● **DATA EXTRACT**
BEGIN
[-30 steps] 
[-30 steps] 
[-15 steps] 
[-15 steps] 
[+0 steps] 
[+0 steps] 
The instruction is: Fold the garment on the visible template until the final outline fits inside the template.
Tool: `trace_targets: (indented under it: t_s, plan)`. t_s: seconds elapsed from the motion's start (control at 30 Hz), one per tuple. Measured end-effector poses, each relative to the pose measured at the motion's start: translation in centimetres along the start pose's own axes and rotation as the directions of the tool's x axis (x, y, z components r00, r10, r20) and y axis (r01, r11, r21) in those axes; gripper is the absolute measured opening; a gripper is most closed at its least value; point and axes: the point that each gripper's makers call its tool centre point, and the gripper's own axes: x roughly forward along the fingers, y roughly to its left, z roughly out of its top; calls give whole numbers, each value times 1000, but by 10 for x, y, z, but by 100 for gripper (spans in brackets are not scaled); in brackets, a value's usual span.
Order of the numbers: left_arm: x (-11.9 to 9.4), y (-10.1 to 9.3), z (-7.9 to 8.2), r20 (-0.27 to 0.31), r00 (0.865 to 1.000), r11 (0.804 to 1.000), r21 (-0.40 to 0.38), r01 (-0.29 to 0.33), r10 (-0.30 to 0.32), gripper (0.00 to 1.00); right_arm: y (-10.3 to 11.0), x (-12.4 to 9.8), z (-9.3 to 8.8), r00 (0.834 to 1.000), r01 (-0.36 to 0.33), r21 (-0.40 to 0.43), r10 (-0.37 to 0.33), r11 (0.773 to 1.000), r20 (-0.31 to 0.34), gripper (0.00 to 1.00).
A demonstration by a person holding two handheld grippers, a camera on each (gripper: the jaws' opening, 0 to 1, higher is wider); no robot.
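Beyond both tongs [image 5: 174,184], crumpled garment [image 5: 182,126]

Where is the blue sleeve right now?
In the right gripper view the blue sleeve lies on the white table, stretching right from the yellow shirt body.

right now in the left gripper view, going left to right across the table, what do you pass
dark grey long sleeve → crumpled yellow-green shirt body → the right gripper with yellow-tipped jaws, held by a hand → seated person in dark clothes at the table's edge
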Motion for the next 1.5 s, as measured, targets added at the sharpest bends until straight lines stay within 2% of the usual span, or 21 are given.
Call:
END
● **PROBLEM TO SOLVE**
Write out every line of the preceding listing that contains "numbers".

● **SOLUTION FOR THIS PROBLEM**
Tool: `trace_targets: (indented under it: t_s, plan)`. t_s: seconds elapsed from the motion's start (control at 30 Hz), one per tuple. Measured end-effector poses, each relative to the pose measured at the motion's start: translation in centimetres along the start pose's own axes and rotation as the directions of the tool's x axis (x, y, z components r00, r10, r20) and y axis (r01, r11, r21) in those axes; gripper is the absolute measured opening; a gripper is most closed at its least value; point and axes: the point that each gripper's makers call its tool centre point, and the gripper's own axes: x roughly forward along the fingers, y roughly to its left, z roughly out of its top; calls give whole numbers, each value times 1000, but by 10 for x, y, z, but by 100 for gripper (spans in brackets are not scaled); in brackets, a value's usual span.
Order of the numbers: left_arm: x (-11.9 to 9.4), y (-10.1 to 9.3), z (-7.9 to 8.2), r20 (-0.27 to 0.31), r00 (0.865 to 1.000), r11 (0.804 to 1.000), r21 (-0.40 to 0.38), r01 (-0.29 to 0.33), r10 (-0.30 to 0.32), gripper (0.00 to 1.00); right_arm: y (-10.3 to 11.0), x (-12.4 to 9.8), z (-9.3 to 8.8), r00 (0.834 to 1.000), r01 (-0.36 to 0.33), r21 (-0.40 to 0.43), r10 (-0.37 to 0.33), r11 (0.773 to 1.000), r20 (-0.31 to 0.34), gripper (0.00 to 1.00).

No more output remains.